As CNN’s many journalists tried to get past the ouster of Jeff Zucker, they ran up against one of their biggest professional hurdles: a source who refuses to talk.
Some of WarnerMedia’s best-known on-air personalities pressed the company’s CEO Jason Kilar again and again on Monday, asking him to divulge more details around why Zucker resigned after acknowledging a personal relationship with Allison Gollust, CNN’s chief marketing officer. But Kilar would not.
The WarnerMedia chief faced questions from Don Lemon, Alisyn Camerota, Brian Stelter, Jim Sciutto, Bill Weir, Richard Quest, John Avlon and Victor Blackwell, as well as longtime producer Jim Murphy, many of them pressing him for more information about whether the parent company felt Zucker was given a harsher punishment than was necessary; about whether WarnerMedia was negotiating with Chris Cuomo, fired by Zucker last year, over severance; and whether the looming merger of WarnerMedia with Discovery forced his hand when it came to deciding what to do about the now former CNN chief.
“It did not factor into the decision,” Kilar said of AT&T’s expected move to spin off WarnerMedia so it could merge with Discovery, according to a recording of the session reviewed by Variety.
But Kilar didn’t have much else to say. “I accepted Jeff’s resignation and that matter is closed,” he said in response to questions from Blackwell. “I realize that’s not what you wanted to hear, but that is my answer.”
CNN staffers have been in what one observer called “the five stages of grief” since Zucker announced he was resigning from CNN after a colorful nine-year stint. In Washington, anchor Jake Tapper held a gathering of some Washington bureau personnel Friday evening to give people a chance to air their feelings, according to two people familiar with the matter.

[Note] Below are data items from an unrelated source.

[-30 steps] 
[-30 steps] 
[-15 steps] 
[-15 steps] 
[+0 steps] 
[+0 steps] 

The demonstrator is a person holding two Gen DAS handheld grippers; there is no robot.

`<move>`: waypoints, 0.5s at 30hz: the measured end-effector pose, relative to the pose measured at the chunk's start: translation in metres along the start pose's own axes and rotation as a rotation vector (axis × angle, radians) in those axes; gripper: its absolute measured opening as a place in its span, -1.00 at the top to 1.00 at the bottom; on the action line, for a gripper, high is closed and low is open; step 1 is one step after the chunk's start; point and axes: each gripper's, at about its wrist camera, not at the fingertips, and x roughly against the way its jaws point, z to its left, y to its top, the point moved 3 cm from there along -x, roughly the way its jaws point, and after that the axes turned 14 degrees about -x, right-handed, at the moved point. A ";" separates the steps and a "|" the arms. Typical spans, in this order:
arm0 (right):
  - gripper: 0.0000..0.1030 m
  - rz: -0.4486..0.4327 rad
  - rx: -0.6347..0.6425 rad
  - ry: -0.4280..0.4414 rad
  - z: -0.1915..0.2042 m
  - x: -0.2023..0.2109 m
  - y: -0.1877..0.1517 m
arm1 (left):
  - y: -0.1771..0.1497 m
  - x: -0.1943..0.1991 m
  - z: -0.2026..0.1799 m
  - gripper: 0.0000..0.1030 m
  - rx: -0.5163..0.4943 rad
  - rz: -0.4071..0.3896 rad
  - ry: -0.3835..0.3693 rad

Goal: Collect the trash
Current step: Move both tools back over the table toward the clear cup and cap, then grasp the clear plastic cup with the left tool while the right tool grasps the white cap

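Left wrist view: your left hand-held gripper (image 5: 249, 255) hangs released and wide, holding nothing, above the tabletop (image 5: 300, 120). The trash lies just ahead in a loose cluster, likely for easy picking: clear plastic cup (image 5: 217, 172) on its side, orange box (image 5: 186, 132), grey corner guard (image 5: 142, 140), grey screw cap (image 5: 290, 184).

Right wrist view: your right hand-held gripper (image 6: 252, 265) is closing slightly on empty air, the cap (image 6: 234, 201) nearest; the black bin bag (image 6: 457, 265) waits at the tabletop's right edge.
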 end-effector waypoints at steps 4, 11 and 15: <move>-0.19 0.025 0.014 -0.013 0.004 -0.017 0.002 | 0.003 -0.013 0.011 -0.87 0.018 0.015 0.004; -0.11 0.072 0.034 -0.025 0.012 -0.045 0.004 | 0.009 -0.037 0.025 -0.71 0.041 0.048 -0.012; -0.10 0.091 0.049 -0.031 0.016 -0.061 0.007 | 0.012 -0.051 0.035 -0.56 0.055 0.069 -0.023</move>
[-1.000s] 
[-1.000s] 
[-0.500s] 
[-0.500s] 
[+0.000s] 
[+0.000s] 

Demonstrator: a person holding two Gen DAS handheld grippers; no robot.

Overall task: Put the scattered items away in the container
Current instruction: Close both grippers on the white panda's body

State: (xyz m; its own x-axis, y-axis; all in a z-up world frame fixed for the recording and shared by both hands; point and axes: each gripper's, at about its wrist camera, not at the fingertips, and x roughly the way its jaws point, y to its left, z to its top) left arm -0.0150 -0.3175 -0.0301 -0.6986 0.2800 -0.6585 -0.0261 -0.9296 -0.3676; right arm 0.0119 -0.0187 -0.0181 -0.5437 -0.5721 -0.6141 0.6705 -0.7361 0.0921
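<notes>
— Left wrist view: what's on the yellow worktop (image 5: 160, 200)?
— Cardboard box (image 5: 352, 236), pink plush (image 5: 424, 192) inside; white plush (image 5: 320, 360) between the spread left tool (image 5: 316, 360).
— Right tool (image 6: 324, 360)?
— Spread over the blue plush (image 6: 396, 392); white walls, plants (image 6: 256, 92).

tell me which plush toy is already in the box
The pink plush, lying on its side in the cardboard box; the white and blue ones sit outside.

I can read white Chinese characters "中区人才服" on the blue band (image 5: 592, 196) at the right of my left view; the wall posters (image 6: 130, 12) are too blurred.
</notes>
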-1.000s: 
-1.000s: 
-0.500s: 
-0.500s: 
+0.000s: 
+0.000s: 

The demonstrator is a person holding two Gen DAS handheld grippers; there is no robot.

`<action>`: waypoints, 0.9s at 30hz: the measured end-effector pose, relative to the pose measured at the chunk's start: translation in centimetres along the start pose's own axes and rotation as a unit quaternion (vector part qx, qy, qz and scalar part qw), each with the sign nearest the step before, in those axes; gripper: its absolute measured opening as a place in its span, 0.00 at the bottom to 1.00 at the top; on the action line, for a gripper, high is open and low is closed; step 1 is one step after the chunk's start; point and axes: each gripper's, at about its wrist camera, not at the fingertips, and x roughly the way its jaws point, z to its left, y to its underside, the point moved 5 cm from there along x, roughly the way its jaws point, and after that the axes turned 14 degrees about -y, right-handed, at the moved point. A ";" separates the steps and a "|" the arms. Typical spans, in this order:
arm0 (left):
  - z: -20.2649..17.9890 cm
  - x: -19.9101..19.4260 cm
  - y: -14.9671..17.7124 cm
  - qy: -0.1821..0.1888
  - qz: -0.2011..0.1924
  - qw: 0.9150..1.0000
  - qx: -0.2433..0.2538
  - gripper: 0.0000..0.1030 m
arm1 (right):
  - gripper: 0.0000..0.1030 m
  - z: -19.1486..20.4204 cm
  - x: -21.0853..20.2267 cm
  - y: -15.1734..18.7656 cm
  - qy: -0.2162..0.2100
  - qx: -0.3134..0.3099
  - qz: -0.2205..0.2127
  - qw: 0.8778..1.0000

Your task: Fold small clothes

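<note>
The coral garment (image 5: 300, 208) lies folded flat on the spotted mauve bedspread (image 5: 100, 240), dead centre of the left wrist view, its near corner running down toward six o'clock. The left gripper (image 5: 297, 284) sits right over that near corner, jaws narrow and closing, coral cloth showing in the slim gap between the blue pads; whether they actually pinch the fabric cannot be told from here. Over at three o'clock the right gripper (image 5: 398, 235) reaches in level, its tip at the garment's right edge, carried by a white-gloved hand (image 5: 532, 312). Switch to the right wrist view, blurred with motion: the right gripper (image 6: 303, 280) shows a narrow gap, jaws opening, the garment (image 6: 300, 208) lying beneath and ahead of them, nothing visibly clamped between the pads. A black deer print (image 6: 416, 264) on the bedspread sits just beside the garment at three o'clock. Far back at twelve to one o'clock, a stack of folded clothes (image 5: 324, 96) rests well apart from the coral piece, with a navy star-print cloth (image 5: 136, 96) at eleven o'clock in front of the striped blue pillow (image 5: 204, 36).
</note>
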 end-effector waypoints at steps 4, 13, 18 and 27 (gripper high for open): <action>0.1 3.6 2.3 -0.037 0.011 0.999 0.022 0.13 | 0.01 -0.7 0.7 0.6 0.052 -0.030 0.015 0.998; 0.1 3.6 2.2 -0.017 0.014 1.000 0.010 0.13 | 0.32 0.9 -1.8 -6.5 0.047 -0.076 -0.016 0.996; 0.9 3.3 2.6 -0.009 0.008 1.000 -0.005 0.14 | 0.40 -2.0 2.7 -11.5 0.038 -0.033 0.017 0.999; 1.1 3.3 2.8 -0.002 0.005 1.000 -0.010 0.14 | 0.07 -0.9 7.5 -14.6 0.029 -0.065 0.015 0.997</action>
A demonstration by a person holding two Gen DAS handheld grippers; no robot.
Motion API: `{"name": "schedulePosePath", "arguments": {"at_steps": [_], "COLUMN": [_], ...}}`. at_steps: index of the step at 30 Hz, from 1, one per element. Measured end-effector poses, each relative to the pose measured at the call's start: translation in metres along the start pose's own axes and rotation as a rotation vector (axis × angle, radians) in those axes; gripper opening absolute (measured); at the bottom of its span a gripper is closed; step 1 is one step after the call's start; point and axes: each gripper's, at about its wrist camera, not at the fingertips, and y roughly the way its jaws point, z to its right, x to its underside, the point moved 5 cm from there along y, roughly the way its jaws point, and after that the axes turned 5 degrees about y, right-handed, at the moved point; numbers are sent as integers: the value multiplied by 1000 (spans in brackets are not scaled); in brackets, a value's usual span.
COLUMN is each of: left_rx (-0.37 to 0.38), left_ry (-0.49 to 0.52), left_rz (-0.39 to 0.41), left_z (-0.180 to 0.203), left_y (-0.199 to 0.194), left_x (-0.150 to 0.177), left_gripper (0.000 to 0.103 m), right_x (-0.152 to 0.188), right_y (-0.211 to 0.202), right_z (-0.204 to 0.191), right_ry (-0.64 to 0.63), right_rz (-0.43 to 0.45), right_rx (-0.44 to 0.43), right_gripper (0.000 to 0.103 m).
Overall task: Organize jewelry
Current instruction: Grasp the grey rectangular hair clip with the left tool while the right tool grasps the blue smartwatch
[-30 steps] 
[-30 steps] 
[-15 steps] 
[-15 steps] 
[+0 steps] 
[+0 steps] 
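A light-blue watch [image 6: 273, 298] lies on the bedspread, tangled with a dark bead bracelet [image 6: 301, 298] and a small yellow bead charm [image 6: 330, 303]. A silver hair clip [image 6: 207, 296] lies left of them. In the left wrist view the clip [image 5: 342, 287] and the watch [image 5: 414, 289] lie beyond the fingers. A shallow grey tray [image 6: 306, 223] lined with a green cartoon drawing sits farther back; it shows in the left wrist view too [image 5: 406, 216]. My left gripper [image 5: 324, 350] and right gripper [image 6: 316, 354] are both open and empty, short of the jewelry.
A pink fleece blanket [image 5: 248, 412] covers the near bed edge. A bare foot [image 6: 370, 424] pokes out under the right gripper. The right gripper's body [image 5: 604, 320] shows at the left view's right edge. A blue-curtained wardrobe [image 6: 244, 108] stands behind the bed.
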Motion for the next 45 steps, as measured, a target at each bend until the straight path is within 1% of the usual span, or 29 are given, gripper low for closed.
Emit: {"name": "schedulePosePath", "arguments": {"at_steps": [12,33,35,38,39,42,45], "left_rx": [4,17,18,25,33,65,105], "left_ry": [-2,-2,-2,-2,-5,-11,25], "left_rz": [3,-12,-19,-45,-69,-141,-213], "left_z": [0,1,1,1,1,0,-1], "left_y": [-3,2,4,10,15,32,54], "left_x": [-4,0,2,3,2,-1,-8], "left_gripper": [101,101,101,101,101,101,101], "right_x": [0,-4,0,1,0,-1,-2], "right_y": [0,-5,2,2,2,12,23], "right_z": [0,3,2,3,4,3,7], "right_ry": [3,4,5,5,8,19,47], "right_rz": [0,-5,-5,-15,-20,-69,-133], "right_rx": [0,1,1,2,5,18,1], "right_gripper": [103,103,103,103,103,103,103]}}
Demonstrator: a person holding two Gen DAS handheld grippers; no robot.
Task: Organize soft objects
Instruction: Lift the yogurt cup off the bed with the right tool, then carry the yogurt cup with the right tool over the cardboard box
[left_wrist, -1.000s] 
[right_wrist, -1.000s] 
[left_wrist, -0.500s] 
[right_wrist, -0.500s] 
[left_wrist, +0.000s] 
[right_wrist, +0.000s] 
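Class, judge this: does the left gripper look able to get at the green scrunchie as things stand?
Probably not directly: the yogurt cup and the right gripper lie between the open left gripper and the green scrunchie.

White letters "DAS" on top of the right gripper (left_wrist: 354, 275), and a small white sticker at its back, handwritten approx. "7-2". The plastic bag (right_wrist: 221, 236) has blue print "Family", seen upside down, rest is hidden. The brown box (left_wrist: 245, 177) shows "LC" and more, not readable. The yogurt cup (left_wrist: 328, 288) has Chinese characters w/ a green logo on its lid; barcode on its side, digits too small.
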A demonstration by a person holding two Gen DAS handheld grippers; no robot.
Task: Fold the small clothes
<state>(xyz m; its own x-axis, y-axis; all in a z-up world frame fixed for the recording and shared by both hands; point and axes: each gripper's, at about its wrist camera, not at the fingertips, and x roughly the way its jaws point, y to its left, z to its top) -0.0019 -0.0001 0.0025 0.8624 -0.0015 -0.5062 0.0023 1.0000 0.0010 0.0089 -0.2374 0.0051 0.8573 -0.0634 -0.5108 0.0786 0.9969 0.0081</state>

Some of those feelings came out Monday as a group of anchors and producers talked to Kilar via virtual connections, asking repeatedly for more information they said would help them move on and move forward.
“We don’t understand, in this room, why the death penalty was necessary,” said Camerota.
Kilar didn’t explain why it was.
Others implored him in more emotional terms. “When are we going to move on? Where are the internal memos? Where is the all-hands meeting?” asked Brian Stelter, the anchor of the media-news program “Reliable Sources.” “Where is the global town hall?”
The WarnerMedia CEO didn’t overpromise or underdeliver. In opening remarks, Kilar told the assembled staffers that he was going to say little about the circumstances of Zucker’s departure, noting that he considered the matter “closed.”
Attempting to spur CNN staffers to start moving forward, Kilar noted, as employees did, that there are big projects in the works, including the debut of the subscription video-streaming hub CNN Plus and the Discovery deal.
“There is no one, myself included, that anticipated or would want to be in this situation for CNN, for the company, for the team,” said Kilar. “I hope everyone knows that, and I’m saying it as loudly and as clearly as I can, but here we are.”
There was one question Kilar said he would answer, but not right away. When asked about how much longer he might be at WarnerMedia given the coming Discovery transaction, Kilar vowed to provide new information soon. “You will absolutely hear from me to answer that question,” he said. “That will be coming in the not too distant future.” Executives expect the transaction to be completed in the second quarter of the year.